I have to say, my timing couldn’t have been more perfect for this zero day in Auckland. This afternoon, the surrounding city was blessed with a heavy dose of thunder, lightning and a steady downpour. It didn’t last long, but it lasted long enough that I enjoyed watching from a window.

But before getting to Auckland, I had a great day of miles, one that traveled the coast just to the north, starting at Long’s Bay, passing numerous bays, beaches and bluffs before reaching the Waitemata Harbor. The trail was technically inland a wee bit, occasionally popping out onto beaches, but by using the hours both before, during and just after low-tide, I managed to make it 20 kilometers before having to head in. Along the way, I had several exceptionally fun moments of hopping, scrambling and wading along the eastern coastline. It was similar to the Hibiscus Coastal Route the day earlier, but more. In between all those secretive coves, there was a handful of beaches loaded with folks who do what all those “normal” beach-goers do: sandcastles, recline in lounge chairs and body surf in the waves. But me, I walked with a steady pace across those beaches, taking time to slow in the secretive coves. There, I was captivated by all the textures of the coast. Everything from rough, jagged volcanic rock to smooth large oblong stones. Rock rose out of the ocean, streaked across the coastal hillside and left eroded stone globes just barely hanging onto the larger masses.

It was a good section, one that will forever remain in my mind, because, as mentioned earlier, my camera keeled over and left me picture less. It wasn’t because of the story I’m about to tell, but from previous moments that left the camera just slightly wet(seriously, just a few drops) or due to those few drops, the case festered with condensation and an environment not ideal for a camera. The new story goes as such: I was walking along faster than I thought, caught by the beauty of the coast, when I reached Wairau Creek. My notes said to exit the beach prior, but I was kilometers further than I expected and soon was standing on the northern bank looking across to the southern back thinking, “hmmm, now how do you suppose I get across that.” A body of water thirty feet wide and deeper than I could guess, stood before me and the inviting beach across the way. The shoreline I was on ended a few feet later at a steep cliff. With little option, I tried to wander up through a gate explicitly saying PRIVATE, but I would have ended up in the owner’s dining room and that seemed a bit too much. I really didn’t want to backtrack and instead decided to suck it up and swim it. I put everything into a garbage bag, sealed it up, strapped my poles to the outside and went for it. Then I slipped into the water and soon realized how well I could swim with a pack on. I mean, I could fully swim, albeit with a doggy paddle, but wow! When I crawled out, dozens of spectators watched with a sort of impressed and confused interest. I gave myself a little shake, said a few joking words to one spectator, and continued on.

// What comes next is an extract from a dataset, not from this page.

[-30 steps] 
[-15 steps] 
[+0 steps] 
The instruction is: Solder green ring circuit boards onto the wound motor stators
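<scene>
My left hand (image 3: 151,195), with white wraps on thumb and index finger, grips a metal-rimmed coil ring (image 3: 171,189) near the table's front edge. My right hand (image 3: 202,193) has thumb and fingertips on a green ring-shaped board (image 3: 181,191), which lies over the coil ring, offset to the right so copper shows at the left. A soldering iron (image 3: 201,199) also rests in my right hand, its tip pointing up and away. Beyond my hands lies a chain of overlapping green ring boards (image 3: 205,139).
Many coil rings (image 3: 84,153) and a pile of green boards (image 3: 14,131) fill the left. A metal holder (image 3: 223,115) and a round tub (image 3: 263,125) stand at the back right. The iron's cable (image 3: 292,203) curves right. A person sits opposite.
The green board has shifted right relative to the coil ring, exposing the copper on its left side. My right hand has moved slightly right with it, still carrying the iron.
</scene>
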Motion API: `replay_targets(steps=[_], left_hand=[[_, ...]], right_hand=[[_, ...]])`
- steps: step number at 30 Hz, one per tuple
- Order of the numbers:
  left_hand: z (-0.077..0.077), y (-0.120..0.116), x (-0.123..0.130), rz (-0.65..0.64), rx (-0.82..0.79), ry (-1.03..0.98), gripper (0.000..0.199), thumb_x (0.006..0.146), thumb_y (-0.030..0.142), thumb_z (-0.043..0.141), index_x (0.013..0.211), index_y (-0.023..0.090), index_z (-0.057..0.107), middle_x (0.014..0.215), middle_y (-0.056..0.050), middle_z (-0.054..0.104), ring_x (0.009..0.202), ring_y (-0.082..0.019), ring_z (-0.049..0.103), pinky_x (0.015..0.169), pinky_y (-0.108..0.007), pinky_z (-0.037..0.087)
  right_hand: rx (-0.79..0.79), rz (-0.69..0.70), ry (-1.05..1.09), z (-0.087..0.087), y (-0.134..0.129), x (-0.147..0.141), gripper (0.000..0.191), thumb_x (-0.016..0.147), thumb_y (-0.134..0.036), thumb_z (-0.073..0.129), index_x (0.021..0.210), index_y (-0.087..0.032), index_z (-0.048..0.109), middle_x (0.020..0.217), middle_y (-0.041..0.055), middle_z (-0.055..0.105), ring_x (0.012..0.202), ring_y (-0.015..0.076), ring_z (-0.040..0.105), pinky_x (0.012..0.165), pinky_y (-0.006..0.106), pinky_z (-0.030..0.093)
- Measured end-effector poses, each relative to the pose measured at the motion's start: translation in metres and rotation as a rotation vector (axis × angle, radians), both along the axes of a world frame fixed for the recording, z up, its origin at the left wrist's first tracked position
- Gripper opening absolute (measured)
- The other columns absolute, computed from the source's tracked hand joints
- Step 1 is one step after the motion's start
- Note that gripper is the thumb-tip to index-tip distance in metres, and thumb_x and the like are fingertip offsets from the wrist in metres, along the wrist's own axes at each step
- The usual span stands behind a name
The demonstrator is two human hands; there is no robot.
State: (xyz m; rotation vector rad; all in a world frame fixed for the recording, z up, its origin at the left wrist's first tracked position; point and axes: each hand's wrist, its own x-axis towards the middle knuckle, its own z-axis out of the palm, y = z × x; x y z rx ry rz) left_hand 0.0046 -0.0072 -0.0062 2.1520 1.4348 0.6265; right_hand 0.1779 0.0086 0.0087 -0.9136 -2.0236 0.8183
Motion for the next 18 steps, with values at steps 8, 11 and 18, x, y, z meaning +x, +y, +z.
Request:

Today I found a replacement for my camera, as I was unsuccessful in acquiring the same model due to it being out of stock and/or exceeding $400. Instead I picked up another powershot model, the SX170 IS, which offers the same self-timer (capable of adjusting up to a 30-second delay and can shoot up to 10 or 15 shots) and it also has great manual settings. For $198, I felt like it was more than a suitable replacement. Plus, I think it’s a wee bit lighter. I bought a dry bag for it (no more messing around) and look forward to taking plenty of shots again.

Anyway, I’m proud to say I’ve put time into researching the next few towns and have organized the logistics of finding internet access. With that, you’ll be hearing from me soon. Until then, I’ll eat another bowl of ice-cream (bowl number four coming up!) and I’ll return to watching tv.